DevOps, Docker, and Empathy

Just because we’re using containers doesn’t mean that we “do DevOps.” Docker is not some kind of fairy dust that you can sprinkle around your code and applications to deploy faster. It is only a tool, albeit a very powerful one. And like every tool, it can be misused. Guess what happens when we misuse a power tool? Power fuck-ups. Let’s talk about it.

I’m writing this because I have seen a few people expressing very deep frustrations about Docker, and I would like to extend a hand to show them that instead of being a giant pain in the neck, Docker can help them to work better, and (if that’s their goal) be an advantage rather than a burden in their journey (or their “digital transformation” if we want to speak fancy.)

Docker: hurting or helping the DevOps cause?

I recently attended a talk where the speaker tried to make the point that Docker was anti-devops, for a number of reasons (that I will list below.) However, each of these reasons was (in my opinion) not exactly a problem with Docker, but rather in the way that it was used (or sometimes, abused). Furthermore, all these reasons were, in fact, not specific to Docker, but generic to cloud deployment, immutable infrastructure, and other things that are generally touted as good things in the DevOps movement, along with cultural choices like cross-team collaboration. The speaker confirmed this when I asked at the end of the talk, “did you identify any issue that was specific to Docker and containers and not to cloud in general?” — there was none.

What are these “Docker problems?” Let’s view a few of them.

We crammed this monolith in a container …

… and called it a microservice.

In his excellent talk “The Five Stages of Cloud Native”, Casey West describes an evolution pattern that he has seen in many organizations when they adopt microservices.

Some of us (especially in the enterprise) are putting multiple services in a container, including a SSH daemon used for default access, and calling it a day.

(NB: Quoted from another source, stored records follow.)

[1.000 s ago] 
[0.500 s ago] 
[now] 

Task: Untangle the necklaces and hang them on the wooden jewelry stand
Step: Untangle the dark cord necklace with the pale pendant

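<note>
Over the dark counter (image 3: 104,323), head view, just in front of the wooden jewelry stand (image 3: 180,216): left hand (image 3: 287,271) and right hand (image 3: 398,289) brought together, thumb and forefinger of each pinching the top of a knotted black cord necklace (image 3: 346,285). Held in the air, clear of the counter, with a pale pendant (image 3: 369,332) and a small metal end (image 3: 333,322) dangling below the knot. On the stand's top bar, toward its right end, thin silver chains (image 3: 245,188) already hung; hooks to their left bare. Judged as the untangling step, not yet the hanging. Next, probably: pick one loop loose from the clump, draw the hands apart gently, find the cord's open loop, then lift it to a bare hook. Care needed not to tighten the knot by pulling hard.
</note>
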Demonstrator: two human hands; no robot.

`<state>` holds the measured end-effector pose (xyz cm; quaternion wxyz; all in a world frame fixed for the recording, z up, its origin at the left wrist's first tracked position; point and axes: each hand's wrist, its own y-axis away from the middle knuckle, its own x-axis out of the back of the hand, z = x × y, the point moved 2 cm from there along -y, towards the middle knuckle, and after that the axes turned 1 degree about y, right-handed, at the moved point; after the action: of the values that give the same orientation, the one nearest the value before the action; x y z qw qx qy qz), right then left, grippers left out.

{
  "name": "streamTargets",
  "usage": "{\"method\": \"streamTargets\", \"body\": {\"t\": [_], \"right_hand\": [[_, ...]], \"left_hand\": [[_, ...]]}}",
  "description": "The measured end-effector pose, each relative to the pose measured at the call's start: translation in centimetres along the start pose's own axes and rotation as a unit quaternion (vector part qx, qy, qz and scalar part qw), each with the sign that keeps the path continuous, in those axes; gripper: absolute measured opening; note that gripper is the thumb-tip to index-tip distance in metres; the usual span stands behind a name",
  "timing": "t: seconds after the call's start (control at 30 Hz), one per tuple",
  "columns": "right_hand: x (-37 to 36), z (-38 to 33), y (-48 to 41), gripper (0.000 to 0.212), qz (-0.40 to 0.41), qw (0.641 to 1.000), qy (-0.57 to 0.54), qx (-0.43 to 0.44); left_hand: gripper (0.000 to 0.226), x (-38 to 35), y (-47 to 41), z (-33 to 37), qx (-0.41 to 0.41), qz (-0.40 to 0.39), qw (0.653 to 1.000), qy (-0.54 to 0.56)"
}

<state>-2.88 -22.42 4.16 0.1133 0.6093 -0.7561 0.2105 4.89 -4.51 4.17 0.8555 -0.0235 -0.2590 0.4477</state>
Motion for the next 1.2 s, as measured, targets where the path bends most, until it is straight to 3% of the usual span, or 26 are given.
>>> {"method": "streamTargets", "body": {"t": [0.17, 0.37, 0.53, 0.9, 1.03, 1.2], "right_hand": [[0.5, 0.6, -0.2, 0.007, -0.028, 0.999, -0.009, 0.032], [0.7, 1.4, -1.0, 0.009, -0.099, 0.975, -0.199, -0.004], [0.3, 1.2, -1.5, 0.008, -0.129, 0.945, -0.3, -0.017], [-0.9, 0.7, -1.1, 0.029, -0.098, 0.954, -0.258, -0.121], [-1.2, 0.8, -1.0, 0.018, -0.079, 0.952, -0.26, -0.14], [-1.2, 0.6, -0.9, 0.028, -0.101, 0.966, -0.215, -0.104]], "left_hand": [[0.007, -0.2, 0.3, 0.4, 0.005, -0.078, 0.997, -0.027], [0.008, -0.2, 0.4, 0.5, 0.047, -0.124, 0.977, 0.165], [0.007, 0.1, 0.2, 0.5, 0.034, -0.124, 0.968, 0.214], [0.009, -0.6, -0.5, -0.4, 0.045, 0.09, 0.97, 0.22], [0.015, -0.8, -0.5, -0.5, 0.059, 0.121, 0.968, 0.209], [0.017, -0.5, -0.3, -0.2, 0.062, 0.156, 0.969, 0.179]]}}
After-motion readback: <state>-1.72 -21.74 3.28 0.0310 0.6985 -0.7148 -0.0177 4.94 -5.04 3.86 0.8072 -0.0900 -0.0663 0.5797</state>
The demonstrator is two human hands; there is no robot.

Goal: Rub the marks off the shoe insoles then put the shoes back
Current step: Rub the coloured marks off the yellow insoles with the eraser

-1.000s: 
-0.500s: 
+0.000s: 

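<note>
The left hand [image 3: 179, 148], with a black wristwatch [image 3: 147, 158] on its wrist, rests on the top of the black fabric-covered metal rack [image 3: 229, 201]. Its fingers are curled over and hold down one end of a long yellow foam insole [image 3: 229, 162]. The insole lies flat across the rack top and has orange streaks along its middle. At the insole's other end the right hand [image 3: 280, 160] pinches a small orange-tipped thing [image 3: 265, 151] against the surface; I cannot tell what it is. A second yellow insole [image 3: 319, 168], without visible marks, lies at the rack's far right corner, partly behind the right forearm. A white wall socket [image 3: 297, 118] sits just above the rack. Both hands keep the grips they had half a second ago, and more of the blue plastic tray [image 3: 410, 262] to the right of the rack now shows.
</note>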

Is this a problem? Yes and no.

Yes, it is a problem if we pretend that this is the final goal of our containerization journey. Containers really shine with small services, and that’s why the Venn diagram of folks embracing containers and folks embracing micro-services has a pretty big overlap. We can tar -cf- / ... | docker import and obtain a container image of your system. Should we? Probably not.

Except if we acknowledge that this is just a first step. There are many good reasons to do this:

verifying that our code (and all associated services) runs correctly in a container;
making it easier to run that VM in a local environment, to leverage the ease of installation of e.g. Docker4Mac and Docker4Windows;
running that VM on a container platform, to be able to control and manage a mix of containers and VMs from an interface that “understands” containers;
or even having a point-in-time snapshot of your system, that you will be able to start in a pinch in case of unexpected incident.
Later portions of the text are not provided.